** Opening INPUT RECORDS block **

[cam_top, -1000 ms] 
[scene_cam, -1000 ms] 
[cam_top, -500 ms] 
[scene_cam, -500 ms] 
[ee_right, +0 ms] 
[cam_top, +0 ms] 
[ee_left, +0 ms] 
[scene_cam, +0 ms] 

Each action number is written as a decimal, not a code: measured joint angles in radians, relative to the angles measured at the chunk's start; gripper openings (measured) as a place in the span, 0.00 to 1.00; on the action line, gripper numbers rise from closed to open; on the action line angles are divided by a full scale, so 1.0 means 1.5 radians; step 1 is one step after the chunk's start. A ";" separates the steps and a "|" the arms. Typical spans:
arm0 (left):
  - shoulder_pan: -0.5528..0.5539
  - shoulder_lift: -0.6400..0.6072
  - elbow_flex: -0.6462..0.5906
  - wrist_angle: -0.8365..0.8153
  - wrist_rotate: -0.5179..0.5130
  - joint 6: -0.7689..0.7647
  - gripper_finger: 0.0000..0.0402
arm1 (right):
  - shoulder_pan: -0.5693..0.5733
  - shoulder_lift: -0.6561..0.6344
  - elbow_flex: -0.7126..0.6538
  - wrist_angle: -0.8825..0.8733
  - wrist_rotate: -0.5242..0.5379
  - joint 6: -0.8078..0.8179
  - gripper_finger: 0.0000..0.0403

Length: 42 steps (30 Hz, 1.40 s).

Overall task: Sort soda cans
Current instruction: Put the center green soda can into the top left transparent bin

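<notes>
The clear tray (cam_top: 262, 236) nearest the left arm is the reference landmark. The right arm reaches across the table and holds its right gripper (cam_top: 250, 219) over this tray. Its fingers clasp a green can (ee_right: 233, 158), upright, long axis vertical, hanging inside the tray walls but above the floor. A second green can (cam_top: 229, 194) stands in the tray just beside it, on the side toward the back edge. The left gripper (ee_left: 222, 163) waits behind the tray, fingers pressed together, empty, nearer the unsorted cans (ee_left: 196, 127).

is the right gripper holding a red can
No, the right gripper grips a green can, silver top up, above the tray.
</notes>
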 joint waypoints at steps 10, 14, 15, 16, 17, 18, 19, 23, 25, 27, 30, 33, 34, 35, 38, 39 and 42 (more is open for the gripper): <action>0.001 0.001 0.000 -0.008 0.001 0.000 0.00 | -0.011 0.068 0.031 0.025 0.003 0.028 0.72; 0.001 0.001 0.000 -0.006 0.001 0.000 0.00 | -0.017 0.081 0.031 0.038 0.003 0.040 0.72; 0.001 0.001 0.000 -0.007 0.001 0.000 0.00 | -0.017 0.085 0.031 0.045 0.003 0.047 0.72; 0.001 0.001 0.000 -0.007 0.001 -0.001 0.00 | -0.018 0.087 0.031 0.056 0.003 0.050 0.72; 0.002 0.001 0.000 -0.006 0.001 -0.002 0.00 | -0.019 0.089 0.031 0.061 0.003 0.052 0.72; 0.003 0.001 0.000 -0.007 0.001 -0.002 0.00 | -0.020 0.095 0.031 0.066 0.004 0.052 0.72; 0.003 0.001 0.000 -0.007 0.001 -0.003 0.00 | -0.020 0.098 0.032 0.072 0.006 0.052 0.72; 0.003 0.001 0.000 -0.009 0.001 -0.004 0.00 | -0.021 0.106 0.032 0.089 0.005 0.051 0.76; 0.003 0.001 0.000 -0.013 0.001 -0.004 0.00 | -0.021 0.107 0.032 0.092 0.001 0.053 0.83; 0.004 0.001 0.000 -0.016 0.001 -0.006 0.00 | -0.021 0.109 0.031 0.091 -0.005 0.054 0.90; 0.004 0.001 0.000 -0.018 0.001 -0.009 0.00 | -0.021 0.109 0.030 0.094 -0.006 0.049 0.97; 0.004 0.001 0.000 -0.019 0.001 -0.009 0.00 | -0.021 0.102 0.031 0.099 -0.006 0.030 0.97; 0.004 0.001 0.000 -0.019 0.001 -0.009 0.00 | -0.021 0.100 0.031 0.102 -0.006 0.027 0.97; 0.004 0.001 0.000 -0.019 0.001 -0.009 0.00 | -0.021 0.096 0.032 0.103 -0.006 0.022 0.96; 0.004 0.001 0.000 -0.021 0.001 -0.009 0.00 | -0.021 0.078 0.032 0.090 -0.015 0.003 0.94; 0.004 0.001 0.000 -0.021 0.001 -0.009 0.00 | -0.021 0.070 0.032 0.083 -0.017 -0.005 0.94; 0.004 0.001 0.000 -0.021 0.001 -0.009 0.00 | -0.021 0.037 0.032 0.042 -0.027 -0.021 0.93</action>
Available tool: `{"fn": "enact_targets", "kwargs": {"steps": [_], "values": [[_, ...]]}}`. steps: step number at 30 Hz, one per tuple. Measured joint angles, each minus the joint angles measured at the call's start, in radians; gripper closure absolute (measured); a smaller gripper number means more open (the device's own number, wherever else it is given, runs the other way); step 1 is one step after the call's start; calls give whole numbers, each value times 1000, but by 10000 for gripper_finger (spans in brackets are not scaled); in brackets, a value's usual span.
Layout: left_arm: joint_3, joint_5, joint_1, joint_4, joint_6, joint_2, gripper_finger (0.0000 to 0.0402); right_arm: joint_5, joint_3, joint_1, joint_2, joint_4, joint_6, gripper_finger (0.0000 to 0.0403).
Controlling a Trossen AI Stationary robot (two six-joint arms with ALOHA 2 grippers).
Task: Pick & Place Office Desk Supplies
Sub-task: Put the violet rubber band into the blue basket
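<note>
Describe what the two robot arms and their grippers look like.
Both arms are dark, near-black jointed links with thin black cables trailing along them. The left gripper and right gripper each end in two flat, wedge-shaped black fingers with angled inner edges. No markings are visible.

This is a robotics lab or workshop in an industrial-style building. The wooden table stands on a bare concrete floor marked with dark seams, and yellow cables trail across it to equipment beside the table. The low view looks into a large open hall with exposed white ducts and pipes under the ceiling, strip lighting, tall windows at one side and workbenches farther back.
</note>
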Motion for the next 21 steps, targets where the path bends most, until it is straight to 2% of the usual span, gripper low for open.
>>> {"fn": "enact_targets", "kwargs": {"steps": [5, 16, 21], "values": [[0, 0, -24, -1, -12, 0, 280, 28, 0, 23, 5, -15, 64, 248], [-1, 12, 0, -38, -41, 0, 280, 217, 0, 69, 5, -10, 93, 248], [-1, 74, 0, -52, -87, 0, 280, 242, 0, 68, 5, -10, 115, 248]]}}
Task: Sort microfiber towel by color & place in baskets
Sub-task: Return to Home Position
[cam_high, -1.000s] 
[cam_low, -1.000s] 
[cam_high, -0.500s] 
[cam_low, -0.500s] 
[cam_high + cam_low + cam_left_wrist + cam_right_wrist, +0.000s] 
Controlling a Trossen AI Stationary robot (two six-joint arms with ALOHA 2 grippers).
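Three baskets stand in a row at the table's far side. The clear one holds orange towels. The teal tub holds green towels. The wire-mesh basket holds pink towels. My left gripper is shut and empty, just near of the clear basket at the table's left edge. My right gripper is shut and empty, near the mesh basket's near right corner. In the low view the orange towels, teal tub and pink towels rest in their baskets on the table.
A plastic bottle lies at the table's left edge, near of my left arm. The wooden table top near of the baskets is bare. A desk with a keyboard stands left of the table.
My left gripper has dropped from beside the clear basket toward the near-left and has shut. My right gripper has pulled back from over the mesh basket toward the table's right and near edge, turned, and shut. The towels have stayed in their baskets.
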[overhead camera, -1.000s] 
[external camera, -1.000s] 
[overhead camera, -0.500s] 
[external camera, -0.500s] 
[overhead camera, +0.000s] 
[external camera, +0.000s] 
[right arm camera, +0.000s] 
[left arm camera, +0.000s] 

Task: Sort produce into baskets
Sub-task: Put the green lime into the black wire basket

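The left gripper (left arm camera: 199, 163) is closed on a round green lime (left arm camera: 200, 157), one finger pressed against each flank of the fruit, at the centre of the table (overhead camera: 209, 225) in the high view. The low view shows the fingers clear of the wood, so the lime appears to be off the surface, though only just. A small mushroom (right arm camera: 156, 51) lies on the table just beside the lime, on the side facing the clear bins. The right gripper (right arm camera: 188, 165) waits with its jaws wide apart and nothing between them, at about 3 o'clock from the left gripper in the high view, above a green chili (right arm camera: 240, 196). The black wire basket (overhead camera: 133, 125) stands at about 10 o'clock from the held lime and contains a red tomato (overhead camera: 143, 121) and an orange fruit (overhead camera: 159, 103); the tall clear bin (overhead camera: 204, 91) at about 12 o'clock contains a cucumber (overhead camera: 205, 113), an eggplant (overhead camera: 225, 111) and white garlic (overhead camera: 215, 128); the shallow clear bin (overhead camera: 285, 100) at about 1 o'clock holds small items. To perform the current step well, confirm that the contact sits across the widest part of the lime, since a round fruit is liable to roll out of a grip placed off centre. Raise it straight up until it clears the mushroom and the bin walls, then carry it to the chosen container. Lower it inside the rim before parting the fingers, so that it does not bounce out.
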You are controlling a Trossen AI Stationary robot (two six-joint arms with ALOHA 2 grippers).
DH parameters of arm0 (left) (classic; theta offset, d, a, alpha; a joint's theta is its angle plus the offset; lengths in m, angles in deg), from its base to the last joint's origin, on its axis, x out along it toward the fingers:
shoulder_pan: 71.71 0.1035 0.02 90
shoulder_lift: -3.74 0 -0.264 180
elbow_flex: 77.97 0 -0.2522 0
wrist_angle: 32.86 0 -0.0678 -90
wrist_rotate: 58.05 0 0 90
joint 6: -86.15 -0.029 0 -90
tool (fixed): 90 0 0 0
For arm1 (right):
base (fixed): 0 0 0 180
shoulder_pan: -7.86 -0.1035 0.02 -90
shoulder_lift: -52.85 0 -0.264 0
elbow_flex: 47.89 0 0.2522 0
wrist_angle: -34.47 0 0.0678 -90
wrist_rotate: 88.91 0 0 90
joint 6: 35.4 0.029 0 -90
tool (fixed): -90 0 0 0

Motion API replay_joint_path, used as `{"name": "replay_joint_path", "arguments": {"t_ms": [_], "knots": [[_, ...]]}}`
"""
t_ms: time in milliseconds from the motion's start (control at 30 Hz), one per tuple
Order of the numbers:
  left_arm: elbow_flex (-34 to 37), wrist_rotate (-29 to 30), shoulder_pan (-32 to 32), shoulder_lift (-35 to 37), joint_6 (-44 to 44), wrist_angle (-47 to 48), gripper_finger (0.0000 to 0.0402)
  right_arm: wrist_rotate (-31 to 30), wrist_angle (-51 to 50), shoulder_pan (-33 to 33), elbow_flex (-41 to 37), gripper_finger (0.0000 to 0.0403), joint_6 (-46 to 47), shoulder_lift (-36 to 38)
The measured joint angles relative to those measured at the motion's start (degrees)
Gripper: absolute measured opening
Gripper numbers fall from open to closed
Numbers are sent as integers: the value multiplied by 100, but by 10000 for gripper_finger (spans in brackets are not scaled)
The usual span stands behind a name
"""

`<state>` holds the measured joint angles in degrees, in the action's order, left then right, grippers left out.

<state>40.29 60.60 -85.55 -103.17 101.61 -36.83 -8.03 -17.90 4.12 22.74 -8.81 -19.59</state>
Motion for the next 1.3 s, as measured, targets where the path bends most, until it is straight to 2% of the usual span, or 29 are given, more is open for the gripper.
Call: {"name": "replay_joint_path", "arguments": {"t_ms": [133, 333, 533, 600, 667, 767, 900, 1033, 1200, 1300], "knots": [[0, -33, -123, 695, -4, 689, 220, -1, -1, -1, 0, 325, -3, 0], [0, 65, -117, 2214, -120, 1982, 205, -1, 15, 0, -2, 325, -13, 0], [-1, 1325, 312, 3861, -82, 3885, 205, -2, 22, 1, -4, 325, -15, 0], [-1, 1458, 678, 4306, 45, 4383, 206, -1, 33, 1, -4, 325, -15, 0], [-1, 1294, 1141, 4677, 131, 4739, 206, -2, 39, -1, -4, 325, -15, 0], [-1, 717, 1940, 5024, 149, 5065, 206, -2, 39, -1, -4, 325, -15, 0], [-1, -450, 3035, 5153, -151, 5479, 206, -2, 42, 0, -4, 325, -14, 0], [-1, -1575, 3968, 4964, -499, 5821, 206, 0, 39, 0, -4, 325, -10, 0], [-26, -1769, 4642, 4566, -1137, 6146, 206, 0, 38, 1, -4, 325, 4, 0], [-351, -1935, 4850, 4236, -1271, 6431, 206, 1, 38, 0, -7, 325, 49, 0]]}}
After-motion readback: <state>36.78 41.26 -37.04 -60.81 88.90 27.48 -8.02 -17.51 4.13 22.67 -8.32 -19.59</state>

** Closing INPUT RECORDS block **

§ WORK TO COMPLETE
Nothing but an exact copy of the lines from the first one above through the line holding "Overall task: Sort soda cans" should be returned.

§ PROBLEM SOLUTION
[cam_top, -1000 ms] 
[scene_cam, -1000 ms] 
[cam_top, -500 ms] 
[scene_cam, -500 ms] 
[ee_right, +0 ms] 
[cam_top, +0 ms] 
[ee_left, +0 ms] 
[scene_cam, +0 ms] 

Each action number is written as a decimal, not a code: measured joint angles in radians, relative to the angles measured at the chunk's start; gripper openings (measured) as a place in the span, 0.00 to 1.00; on the action line, gripper numbers rise from closed to open; on the action line angles are divided by a full scale, so 1.0 means 1.5 radians; step 1 is one step after the chunk's start. A ";" separates the steps and a "|" the arms. Typical spans:
arm0 (left):
  - shoulder_pan: -0.5528..0.5539
  - shoulder_lift: -0.6400..0.6072
  - elbow_flex: -0.6462..0.5906
  - wrist_angle: -0.8365..0.8153
  - wrist_rotate: -0.5179..0.5130
  - joint 6: -0.7689..0.7647
  - gripper_finger: 0.0000..0.0402
arm1 (right):
  - shoulder_pan: -0.5693..0.5733
  - shoulder_lift: -0.6561..0.6344
  - elbow_flex: -0.7126..0.6538
  - wrist_angle: -0.8825..0.8733
  - wrist_rotate: -0.5242..0.5379
  - joint 6: -0.8078..0.8179
  - gripper_finger: 0.0000..0.0403

Length: 42 steps (30 Hz, 1.40 s).

Overall task: Sort soda cans

This output requires nothing further.